*What you are asked to do:* Using the data below, return the stretch from the line that contains "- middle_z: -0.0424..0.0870" through the line that contains "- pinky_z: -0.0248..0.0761", both included, exactly as it stands and nothing beyond it.

*Dataset section:*
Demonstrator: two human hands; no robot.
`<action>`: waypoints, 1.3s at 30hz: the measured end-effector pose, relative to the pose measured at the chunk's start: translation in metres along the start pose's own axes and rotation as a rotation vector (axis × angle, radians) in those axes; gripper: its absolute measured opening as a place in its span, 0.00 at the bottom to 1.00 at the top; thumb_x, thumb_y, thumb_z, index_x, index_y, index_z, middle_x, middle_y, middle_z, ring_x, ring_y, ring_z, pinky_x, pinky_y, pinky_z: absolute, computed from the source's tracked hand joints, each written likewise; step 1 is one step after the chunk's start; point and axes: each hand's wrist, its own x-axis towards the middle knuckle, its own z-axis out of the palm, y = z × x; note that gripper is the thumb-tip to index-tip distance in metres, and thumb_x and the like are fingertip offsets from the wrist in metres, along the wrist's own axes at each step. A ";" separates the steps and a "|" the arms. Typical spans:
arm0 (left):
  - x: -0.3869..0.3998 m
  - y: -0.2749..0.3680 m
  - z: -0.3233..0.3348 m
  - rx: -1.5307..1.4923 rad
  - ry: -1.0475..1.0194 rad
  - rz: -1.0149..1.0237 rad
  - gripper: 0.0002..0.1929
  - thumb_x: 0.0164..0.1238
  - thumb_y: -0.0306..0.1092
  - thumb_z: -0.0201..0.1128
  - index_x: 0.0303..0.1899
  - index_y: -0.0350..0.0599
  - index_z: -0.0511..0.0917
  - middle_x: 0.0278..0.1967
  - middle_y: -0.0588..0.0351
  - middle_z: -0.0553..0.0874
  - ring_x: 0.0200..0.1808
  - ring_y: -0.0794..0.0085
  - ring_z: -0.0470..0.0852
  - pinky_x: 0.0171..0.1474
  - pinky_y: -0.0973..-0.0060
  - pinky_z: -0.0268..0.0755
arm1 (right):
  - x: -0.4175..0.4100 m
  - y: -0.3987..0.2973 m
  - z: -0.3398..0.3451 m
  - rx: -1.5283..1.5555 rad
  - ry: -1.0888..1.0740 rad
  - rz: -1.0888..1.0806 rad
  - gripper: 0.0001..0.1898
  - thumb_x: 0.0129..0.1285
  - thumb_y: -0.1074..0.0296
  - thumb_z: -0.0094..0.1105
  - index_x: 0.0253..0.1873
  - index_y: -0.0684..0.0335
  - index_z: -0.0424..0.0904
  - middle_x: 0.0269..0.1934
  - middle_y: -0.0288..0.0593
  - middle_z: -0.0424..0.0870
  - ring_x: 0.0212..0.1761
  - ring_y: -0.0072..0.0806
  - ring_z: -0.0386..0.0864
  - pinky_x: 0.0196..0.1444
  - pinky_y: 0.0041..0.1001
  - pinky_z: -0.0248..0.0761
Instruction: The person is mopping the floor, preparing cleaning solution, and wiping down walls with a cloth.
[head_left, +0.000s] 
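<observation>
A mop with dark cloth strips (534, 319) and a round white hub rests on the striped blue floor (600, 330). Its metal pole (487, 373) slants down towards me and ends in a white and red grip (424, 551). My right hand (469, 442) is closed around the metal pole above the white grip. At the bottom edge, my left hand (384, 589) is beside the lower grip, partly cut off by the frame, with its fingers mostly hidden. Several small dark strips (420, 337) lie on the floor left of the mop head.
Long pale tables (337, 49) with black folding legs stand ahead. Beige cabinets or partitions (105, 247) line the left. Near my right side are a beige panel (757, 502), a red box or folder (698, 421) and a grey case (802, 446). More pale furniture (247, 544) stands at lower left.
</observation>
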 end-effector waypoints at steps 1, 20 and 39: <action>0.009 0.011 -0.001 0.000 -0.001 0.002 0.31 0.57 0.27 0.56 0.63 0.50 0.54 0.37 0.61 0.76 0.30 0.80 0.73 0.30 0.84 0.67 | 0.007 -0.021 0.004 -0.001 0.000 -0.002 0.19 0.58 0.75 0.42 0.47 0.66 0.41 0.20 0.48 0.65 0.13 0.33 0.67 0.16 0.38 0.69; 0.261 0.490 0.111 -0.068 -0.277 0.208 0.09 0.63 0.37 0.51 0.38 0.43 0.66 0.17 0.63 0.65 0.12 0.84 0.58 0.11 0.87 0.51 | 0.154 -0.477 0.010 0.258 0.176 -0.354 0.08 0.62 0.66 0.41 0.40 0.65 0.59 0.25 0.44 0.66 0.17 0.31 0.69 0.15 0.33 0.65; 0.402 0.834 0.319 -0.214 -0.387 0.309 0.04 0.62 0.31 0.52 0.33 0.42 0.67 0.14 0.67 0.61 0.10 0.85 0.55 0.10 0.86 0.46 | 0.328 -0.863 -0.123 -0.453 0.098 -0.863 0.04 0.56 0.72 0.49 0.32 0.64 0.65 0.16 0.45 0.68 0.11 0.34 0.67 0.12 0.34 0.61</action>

*Your response:*
  - middle_z: -0.0424..0.0870
  - ring_x: 0.0212..0.1761
  - ring_y: -0.0072..0.0806
  - ring_z: -0.0386..0.0864
  - pinky_x: 0.0196..0.1444
  - pinky_y: 0.0041..0.1001
  - pinky_z: -0.0248..0.0761

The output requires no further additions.